▶ _Data shown_:
- - - - -

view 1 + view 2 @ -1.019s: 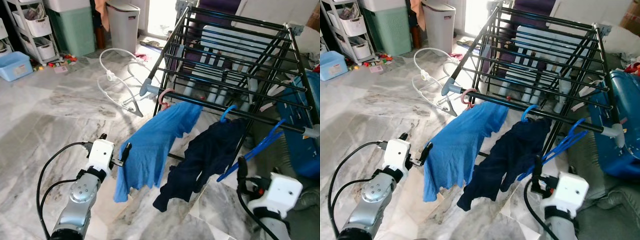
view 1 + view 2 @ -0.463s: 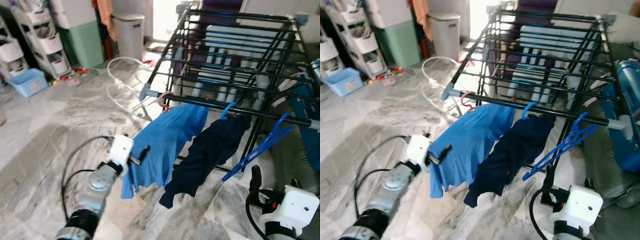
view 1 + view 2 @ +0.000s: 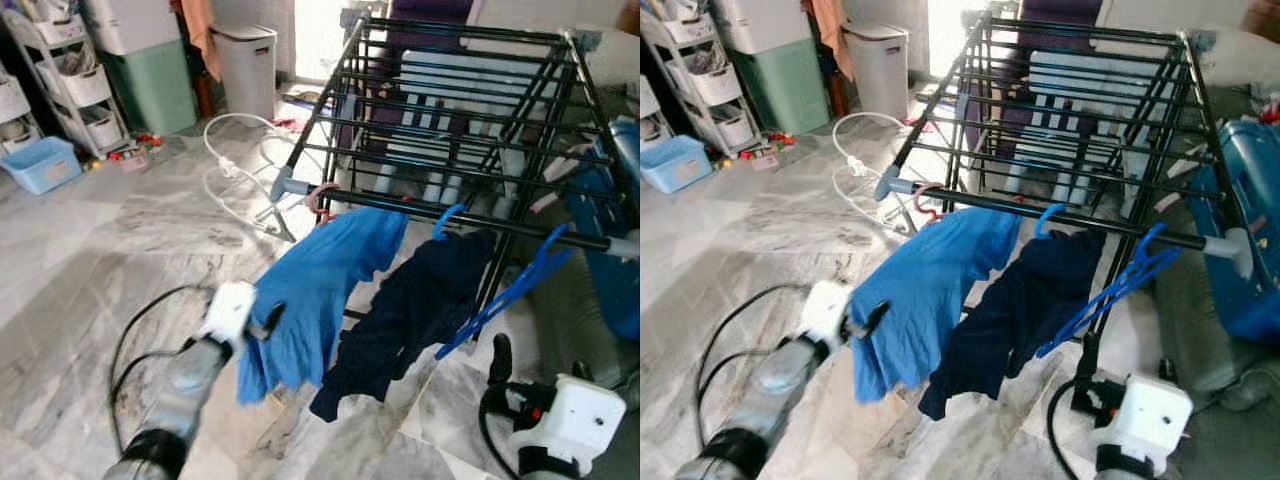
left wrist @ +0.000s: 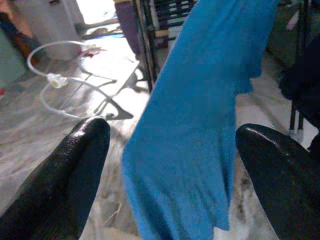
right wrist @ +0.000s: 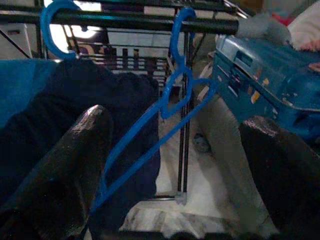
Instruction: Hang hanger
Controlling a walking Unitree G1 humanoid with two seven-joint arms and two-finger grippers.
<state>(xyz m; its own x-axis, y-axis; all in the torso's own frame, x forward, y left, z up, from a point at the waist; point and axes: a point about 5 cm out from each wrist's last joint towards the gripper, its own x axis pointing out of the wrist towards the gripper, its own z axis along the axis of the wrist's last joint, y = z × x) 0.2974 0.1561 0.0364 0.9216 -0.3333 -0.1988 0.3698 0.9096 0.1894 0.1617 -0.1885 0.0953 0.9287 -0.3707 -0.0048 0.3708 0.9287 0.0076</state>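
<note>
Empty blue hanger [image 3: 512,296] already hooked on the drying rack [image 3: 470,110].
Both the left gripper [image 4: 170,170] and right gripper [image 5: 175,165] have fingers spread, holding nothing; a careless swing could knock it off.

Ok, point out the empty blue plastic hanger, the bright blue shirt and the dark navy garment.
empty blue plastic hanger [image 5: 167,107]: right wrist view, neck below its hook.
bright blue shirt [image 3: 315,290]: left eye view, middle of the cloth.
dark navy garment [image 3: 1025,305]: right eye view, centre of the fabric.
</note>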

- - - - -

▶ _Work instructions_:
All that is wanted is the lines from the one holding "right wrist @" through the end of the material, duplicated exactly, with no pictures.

▶ _Reply to the task_:
right wrist @ +0.000s: 
Instruction: Hang hanger
Controlling a walking Unitree G1 humanoid with two seven-joint arms and two-finger grippers.
<state>(xyz m; its own x-axis, y-axis; all in the torso's own frame, x forward, y left, z up, from a point at the waist; point and axes: a point about 5 cm out from each wrist's last joint towards the gripper, its own x axis pointing out of the wrist towards the gripper, its own z axis along the axis of the wrist's last joint, y = z × x) 0.2974 0.1561 0.0364 0.9216 -0.3333 -0.1988 0.3698 0.9096 0.1894 0.1617 -0.1885 0.0953 0.9287 -0.3707 -0.0048 0.3708 0.9287 0.0076</state>
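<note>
Empty blue hanger [image 3: 512,296] already hooked on the drying rack [image 3: 470,110].
Both the left gripper [image 4: 170,170] and right gripper [image 5: 175,165] have fingers spread, holding nothing; a careless swing could knock it off.

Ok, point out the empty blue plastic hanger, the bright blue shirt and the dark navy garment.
empty blue plastic hanger [image 5: 167,107]: right wrist view, neck below its hook.
bright blue shirt [image 3: 315,290]: left eye view, middle of the cloth.
dark navy garment [image 3: 1025,305]: right eye view, centre of the fabric.
</note>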

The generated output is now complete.